TASK INSTRUCTIONS:
Each line holding the string "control" is to be copied from the data.

DATA IN THIS EXERCISE:
*** Begin section ***
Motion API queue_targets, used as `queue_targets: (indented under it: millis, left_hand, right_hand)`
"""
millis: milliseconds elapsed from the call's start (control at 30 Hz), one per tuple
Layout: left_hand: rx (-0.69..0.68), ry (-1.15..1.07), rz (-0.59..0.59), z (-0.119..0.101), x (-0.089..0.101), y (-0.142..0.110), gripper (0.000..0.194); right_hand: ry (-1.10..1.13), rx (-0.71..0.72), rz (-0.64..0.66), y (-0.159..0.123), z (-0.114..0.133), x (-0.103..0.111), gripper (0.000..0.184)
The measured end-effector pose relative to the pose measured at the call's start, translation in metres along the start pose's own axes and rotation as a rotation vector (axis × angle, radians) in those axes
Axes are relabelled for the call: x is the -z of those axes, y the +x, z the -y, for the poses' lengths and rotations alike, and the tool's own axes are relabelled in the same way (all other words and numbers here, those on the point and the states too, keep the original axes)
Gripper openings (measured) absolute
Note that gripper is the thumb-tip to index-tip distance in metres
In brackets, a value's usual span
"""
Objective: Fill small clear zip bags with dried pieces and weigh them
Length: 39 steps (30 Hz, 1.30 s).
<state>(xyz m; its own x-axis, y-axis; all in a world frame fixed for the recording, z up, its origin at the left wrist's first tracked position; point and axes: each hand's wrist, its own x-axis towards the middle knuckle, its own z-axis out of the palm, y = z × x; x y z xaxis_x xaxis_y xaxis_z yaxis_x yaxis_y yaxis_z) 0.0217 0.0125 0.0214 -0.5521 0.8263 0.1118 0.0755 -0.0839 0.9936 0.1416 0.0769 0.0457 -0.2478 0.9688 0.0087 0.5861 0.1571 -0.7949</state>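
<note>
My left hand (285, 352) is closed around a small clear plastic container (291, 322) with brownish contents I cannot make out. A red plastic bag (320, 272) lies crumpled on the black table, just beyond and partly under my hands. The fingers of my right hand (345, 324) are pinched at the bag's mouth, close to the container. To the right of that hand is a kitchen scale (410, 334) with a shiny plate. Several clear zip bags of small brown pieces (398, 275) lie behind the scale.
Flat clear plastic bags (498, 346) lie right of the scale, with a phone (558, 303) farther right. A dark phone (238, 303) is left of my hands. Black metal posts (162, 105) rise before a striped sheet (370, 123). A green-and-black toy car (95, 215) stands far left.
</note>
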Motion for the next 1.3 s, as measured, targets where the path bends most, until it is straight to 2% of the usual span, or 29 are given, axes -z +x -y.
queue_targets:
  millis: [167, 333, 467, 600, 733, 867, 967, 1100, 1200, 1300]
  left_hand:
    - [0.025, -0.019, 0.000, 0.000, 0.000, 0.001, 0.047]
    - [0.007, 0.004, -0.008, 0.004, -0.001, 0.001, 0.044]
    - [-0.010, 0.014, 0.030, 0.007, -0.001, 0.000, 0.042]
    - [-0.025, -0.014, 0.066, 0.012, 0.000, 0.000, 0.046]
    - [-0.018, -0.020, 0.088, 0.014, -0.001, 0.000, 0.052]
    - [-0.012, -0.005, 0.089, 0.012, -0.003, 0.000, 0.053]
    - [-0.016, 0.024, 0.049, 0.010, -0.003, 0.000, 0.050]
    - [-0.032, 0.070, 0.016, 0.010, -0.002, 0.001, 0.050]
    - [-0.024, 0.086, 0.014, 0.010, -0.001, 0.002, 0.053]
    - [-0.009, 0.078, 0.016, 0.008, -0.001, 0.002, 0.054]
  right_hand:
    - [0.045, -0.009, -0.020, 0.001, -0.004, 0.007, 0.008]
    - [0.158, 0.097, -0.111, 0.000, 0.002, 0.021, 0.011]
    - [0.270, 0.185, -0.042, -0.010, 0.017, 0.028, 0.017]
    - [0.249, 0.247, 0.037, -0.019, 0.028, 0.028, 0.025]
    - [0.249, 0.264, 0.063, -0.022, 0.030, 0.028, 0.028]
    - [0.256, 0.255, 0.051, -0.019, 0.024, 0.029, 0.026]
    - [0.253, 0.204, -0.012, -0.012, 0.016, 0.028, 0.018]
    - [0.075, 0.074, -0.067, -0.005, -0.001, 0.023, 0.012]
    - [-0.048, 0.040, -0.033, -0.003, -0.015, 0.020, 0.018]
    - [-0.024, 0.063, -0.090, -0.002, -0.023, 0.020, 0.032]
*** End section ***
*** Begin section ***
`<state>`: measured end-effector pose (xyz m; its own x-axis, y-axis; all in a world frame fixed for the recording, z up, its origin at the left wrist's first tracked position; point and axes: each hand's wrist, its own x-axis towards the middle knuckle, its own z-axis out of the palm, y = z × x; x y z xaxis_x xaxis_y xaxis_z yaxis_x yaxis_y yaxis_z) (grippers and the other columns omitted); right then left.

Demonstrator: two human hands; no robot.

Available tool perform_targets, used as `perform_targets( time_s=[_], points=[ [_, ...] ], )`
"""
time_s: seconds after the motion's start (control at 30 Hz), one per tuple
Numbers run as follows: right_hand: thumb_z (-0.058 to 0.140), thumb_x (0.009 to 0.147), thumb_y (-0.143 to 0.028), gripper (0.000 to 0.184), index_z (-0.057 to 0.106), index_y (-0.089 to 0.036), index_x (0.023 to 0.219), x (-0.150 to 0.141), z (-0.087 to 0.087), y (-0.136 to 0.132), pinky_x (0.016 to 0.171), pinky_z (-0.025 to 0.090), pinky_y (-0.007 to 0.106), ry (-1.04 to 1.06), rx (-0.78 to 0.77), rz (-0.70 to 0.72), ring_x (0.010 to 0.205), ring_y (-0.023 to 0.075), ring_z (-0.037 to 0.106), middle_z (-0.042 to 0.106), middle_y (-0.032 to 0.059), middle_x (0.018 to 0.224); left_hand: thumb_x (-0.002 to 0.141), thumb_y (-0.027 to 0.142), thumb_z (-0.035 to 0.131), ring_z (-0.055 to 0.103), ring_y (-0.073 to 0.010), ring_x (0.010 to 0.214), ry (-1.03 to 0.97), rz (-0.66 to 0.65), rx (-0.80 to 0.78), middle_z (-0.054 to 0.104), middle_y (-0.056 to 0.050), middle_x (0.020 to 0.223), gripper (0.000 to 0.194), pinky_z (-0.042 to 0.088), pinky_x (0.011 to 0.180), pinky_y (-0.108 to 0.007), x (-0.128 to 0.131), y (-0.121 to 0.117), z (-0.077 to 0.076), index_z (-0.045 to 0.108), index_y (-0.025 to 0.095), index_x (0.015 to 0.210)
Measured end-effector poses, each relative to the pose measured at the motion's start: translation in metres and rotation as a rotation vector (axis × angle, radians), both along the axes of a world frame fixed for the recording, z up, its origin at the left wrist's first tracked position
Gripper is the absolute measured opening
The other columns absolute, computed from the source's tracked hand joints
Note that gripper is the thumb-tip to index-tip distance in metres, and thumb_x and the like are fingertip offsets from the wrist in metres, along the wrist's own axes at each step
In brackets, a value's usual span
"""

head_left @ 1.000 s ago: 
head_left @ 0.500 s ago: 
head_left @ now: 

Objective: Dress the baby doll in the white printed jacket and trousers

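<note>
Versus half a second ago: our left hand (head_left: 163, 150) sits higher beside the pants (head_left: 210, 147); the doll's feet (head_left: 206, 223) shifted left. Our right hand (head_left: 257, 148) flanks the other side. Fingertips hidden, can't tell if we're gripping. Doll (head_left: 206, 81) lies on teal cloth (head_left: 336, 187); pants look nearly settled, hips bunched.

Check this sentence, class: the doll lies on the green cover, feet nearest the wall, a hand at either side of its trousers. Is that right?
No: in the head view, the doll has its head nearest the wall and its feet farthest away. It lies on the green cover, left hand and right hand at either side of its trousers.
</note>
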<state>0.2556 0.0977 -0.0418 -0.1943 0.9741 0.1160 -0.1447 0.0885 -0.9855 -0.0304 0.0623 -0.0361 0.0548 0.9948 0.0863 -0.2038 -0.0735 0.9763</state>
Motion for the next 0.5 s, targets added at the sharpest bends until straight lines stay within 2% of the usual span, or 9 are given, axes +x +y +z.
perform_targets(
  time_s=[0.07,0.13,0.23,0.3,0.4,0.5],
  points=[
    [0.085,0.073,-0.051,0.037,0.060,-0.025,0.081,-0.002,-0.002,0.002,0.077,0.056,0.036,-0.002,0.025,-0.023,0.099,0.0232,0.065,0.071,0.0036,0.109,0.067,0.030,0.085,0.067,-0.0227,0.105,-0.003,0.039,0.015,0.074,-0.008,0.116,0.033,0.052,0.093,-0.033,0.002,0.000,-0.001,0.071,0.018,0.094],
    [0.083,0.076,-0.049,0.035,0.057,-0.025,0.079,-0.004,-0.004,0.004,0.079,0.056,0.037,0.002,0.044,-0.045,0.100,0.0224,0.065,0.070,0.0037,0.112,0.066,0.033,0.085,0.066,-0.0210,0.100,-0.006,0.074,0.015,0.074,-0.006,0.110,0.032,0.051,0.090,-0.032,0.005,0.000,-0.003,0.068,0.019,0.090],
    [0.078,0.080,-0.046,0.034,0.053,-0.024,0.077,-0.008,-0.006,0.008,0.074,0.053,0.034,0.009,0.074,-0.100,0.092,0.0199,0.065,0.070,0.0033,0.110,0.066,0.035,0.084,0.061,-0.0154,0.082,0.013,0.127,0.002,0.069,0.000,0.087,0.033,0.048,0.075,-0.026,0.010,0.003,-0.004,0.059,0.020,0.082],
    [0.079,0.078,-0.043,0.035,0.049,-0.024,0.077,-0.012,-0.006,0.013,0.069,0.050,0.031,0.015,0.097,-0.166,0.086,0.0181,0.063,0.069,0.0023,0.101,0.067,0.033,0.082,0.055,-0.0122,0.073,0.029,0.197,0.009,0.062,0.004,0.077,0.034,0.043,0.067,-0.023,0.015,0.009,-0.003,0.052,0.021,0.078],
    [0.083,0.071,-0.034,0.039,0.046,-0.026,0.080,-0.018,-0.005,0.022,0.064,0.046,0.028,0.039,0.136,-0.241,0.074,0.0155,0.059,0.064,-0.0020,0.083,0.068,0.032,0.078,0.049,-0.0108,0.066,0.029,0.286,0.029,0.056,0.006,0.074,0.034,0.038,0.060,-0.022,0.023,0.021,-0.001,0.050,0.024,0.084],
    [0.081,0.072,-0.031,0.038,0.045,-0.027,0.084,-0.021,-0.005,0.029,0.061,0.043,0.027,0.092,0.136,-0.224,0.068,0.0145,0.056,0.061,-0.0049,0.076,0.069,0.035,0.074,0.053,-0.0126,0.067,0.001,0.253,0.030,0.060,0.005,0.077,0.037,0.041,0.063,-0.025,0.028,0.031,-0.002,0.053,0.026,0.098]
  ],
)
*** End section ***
EXPECTED ANSWER:
millis: milliseconds elapsed from the call's start (control at 30 Hz), one per tuple
time_s: seconds after the motion's start (control at 30 Hz), one per tuple

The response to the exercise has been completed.